Unbeschadet der Unrichtigkeit der zitierten Auffassung der belangten Behörde ist der vorliegenden Beschwerde kein Erfolg beschieden, weil der Verwaltungsgerichtshof in dieser Auffassung keine tragende Begründung des angefochtenen Bescheides zu erblicken vermag. Der gegen den Beschwerdeführer gefällte Schuldspruch geht dahin (§ 44a lit. a VStG 1950), er sei vom Herzog Sigmund-Ufer (Markthalle) kommend geradeaus in den Innrain gefahren und habe die Fahrt in Richtung Marktgraben fortgesetzt. Die belangte Behörde beschrieb in der Begründung des angefochtenen Bescheides dieses Fahrmanöver dahin, daß der Beschwerdeführer zunächst ein kurzes Stück nach rechts eingebogen sei, in weiterer Folge jedoch „praktisch geradeausfahrend“ die Fahrbahnmitte überfahren habe und sodann nach links Richtung Marktgraben weitergefahren sei. Aus diesen Ausführungen ergibt sich die behördliche Feststellung, daß der Beschwerdeführer auf der Kreuzung, die durch die Ausfahrt vom Herzog-Sigmund-Ufer und dem Innrain gebildet wird, die Fahrtrichtung nach rechts zumindest nicht voll einhielt, sondern eben schon dort „praktisch“ geradeaus fuhr.

Die im Beschwerdeschriftsatz vom 8. Oktober 1986 geltend gemachte Rechtswidrigkeit des Inhaltes des angefochtenen Bescheides liegt somit nicht vor.

Was die nach der dargestellten Rechtslage maßgebenden Sachverhaltsfeststellungen der belangten Behörde anlangt, trifft nach der Aktenlage die in der Begründung des angefochtenen Bescheides enthaltene Aussage zu, daß der Beschwerdeführer selbst mit seiner Rechtfertigung den gegen ihn erhobenen Vorwurf bestätigte. Der Verwaltungsgerichtshof vermag im gegebenen Zusammenhang, entgegen der im Beschwerdeschriftsatz vom 1. Oktober 1986 vom Beschwerdeführer offenbar vertretenen Auffassung, keine Verletzung von Verfahrensvorschriften zu erkennen.
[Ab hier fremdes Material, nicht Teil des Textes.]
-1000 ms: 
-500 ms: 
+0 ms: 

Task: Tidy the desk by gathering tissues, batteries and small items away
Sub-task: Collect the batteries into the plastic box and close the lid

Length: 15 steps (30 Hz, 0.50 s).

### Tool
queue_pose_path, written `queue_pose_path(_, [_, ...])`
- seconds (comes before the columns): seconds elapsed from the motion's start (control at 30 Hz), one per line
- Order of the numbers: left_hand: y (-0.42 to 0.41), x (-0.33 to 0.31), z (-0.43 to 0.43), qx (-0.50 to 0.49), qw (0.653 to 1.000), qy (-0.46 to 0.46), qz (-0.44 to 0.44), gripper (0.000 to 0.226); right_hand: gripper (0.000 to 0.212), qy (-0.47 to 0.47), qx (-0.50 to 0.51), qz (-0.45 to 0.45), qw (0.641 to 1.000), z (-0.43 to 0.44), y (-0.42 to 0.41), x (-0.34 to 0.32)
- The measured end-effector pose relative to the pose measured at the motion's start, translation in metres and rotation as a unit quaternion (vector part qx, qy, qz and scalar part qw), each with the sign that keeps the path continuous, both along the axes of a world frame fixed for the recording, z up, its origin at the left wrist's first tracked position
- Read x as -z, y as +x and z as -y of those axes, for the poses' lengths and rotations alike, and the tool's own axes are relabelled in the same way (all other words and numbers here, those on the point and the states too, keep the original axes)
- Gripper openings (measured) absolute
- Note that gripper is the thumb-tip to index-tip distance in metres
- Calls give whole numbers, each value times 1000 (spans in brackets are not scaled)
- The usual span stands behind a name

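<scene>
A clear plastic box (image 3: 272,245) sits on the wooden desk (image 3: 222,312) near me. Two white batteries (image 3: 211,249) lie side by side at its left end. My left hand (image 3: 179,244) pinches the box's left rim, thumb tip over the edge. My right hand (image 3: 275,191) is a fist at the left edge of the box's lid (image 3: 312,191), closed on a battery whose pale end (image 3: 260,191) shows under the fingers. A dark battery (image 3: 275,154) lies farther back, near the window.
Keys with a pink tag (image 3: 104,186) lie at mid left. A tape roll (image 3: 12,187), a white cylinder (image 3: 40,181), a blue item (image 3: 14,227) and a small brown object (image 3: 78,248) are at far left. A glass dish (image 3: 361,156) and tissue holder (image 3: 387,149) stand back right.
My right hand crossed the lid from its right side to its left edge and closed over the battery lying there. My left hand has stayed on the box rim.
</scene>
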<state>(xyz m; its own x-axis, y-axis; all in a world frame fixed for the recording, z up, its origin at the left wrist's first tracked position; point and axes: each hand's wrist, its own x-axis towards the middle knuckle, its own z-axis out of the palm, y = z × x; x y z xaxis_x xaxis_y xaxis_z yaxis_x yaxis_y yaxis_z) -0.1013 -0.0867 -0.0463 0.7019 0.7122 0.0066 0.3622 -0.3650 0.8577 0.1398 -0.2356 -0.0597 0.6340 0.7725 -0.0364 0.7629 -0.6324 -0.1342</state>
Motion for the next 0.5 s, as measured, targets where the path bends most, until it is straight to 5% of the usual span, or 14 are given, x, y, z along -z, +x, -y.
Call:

Der Verwaltungsgerichtshof hat auch keine Bedenken gegen die schon von der Erstbehörde getroffenen und von der belangten Behörde übernommenen Feststellung, daß dem dem Beschwerdeführer zur Last gelegten Fahrmanöver Vorsatz zugrunde liegt.

Die vorliegende Beschwerde erweist sich somit zur Gänze als unbegründet. Sie war daher gemäß § 42 Abs. 1 VwGG abzuweisen.

Die Entscheidung über den Aufwandersatz gründet sich auf die §§ 47 ff VwGG in Verbindung mit der Verordnung des Bundeskanzlers BGBl. Nr. 243/1985.